# [ABOUT THIS EXERCISE]
Work out how many lines in the listing below include the word "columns"; answer with the number alone.

# [DATA EXTRACT]
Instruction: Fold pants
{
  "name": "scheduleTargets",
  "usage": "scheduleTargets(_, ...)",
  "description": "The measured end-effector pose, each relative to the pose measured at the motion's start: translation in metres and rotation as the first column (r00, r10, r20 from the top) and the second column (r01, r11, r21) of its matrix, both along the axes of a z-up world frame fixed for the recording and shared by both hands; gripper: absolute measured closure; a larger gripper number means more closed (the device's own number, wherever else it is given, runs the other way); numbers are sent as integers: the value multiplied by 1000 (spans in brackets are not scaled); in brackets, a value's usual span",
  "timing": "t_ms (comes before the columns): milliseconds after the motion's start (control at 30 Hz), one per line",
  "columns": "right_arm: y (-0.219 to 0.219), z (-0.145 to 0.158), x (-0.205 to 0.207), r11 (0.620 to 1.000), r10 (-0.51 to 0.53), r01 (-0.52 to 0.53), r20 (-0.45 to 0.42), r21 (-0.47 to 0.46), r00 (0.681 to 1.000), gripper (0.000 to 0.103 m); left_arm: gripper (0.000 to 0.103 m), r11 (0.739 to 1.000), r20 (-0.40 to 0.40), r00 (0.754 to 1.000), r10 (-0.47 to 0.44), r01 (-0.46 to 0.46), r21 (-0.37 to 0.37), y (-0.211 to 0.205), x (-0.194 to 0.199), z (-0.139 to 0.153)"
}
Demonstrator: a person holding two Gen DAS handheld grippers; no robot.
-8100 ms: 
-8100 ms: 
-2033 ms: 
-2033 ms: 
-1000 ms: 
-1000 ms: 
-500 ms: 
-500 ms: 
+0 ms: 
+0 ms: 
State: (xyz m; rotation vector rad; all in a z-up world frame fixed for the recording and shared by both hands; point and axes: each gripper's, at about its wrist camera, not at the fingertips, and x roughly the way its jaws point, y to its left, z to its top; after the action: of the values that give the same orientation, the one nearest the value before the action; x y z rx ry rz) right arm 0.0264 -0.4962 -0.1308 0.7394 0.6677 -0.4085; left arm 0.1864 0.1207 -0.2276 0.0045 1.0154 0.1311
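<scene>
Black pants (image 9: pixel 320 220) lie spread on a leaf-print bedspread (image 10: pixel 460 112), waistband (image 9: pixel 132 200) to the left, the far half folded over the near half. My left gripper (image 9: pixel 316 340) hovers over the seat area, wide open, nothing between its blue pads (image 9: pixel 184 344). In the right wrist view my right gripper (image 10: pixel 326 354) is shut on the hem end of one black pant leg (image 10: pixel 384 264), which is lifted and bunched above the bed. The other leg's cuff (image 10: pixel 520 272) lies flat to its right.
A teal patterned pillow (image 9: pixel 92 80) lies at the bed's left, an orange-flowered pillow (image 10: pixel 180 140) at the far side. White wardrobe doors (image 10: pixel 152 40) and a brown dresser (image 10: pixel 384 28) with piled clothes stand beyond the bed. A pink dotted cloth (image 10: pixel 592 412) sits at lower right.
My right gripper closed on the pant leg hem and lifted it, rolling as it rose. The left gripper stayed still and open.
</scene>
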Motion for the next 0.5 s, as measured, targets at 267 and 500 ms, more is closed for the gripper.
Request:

# [REPLY TO THE EXERCISE]
2